Ao contrário da premissa rousseauniana de que o ser humano nasce puro e a sociedade o corrompe, o livro de Golding parece apontar para o extremo oposto já que à medida que os meninos se afastam da sociedade, ao invés de encontrarem um estágio mais elevado para uma vida plena em meio à natureza, tornam-se carrascos uns para os outros.
Segundo Fabio Silvestre Cardoso, em um ensaio sobre o livro, publicado no jornal Rascunho (edição n°162), “a marca da maldade ganha força exatamente quando as crianças, que no imaginário coletivo representam a bondade por natureza, cometem as maiores atrocidades na medida em que tentam estabelecer as próprias regras de convivência”. O romance, nesse sentido, é um “tipo de manual de sobrevivência porque mostra que, mesmo nas situações mais improváveis, a dominação dos mais frágeis pelos mais fortes pode, e vai, acontecer”.

Cena da adaptação cinematográfica do romance de Golding

O livro poderia ser lido como uma alegoria do mundo pós-guerra dividido em dois grandes blocos. Lembremos que a publicação é de 1954. Ao lado de George Orwell, em clássicos como “A Revolução dos Bichos” e “1984”, a obra de Golding parece funcionar como uma metáfora política do mundo contemporâneo.
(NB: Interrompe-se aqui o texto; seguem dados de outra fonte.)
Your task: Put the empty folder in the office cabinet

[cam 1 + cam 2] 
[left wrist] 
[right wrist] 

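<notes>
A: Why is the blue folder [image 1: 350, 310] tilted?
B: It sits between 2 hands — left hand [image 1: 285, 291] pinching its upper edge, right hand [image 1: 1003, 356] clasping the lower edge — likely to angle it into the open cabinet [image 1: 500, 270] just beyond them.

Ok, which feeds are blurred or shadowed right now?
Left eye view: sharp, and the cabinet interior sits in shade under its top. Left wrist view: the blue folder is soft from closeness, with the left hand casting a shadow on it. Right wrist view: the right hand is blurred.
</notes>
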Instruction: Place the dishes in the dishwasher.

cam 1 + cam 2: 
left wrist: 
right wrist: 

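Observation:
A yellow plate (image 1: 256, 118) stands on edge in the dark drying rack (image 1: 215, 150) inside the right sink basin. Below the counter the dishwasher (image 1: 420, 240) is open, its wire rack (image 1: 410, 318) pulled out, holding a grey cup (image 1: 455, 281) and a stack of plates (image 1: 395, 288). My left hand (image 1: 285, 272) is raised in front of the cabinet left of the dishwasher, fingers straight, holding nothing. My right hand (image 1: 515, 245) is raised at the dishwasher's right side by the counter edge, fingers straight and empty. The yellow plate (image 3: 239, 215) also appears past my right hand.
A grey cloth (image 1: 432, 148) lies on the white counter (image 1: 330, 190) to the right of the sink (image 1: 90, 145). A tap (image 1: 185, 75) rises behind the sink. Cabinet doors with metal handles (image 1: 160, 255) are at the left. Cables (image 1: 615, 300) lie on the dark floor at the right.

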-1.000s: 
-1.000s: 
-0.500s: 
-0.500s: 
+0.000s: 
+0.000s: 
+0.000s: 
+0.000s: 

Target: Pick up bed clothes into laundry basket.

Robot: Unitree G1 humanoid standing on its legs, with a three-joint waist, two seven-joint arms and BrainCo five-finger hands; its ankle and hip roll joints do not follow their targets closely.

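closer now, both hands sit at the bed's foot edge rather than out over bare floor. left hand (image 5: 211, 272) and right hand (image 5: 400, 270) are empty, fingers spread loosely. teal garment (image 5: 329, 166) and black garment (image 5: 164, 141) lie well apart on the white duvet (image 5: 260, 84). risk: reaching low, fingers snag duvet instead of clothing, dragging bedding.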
Mas não se esgota nisso. Caso contrário, perderia potência ao longo dos anos. Não é o que parece acontecer com a obra, que continua atual, apontando para uma política mais profunda que diz respeito às relações humanas e aos jogos de interesse e poder ao longo dos tempos. Não é à toa que o escritor Cristóvão Tezza, em um recente artigo publicado na “Folha de São Paulo” (22/10/2017), tenha sustentado que “O Senhor das Moscas”, em muitos aspectos parece uma “fábula sobre o Brasil contemporâneo”. Ele faz uma breve análise do livro, mas não esmiúça a comparação. Mas a relação é bem possível. Poderíamos pensar no Brasil como uma grande ilha dominada por seres imaturos que brincam de comandar. E da civilidade democrática vamos passando ao despotismo bárbaro e nada esclarecido. São feridas da realidade que a ficção nos mostra. E que ficam marcadas como cicatriz no corpo e no espírito do leitor. Resta saber como essa história termina.  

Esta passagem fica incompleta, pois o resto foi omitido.